Na terça-feira (29), a primeira turma do STF (Supremo Tribunal Federal) abriu um precedente para a descriminalização do aborto no País, ao decidir, num julgamento de habeas corpus, que o Código Penal viola os direitos fundamentais da mulher ao prever penas de prisão para mulheres e profissionais de saúde que executem uma interrupção voluntária da gravidez.
Houve gritaria de opositores do aborto:
A turma (colegiado de 5 dos 11 ministros da corte) decidia sobre a manutenção ou não da prisão de cinco médicos e enfermeiros de Duque de Caxias (RJ) que foram presos em flagrante e acusados formalmente pelos crimes de provocar aborto com o consentimento da gestante e formação de quadrilha.
No seu voto favorável ao habeas corpus aos réus, o ministro Luís Roberto Barroso considerou que a criminalização do aborto viola os direitos fundamentais da mulher. Ele foi seguido pelos ministros Edson Fachin e Rosa Weber.
A decisão da turma, contudo, não tem o efeito de anular os artigos do Código Penal que prevêem prisão para quem praticar ou ajudar a realizar um aborto.

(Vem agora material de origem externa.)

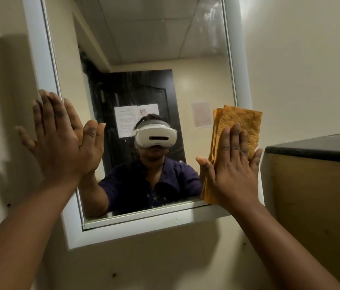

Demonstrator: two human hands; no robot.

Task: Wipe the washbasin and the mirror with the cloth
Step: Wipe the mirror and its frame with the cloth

Nem tem o efeito vinculante, isto é, os juízes não são obrigados a seguir o entendimento de Barroso.
Na prática, quando tiverem de julgar casos de aborto, cada juiz poderá ou não levar em conta o precedente aberto pela primeira turma do STF.
O que escreveu Barroso:
A criminalização é incompatível com os seguintes direitos fundamentais: os direitos sexuais e reprodutivos da mulher, que não pode ser obrigada pelo Estado a manter uma gestação indesejada; a autonomia da mulher, que deve conservar o direito de fazer suas escolhas existenciais; a integridade física e psíquica da gestante, que é quem sofre, no seu corpo e no seu psiquismo, os efeitos da gravidez; e a igualdade da mulher, já que homens não engravidam e, portanto, a equiparação plena de gênero depende de se respeitar a vontade da mulher nessa matéria.
A tudo isto se acrescenta o impacto da criminalização sobre as mulheres pobres. É que o tratamento como crime, dado pela lei penal brasileira, impede que estas mulheres, que não têm acesso a médicos e clínicas privadas, recorram ao sistema público de saúde para se submeterem aos procedimentos cabíveis. Como consequência, multiplicam-se os casos de automutilação, lesões graves e óbitos.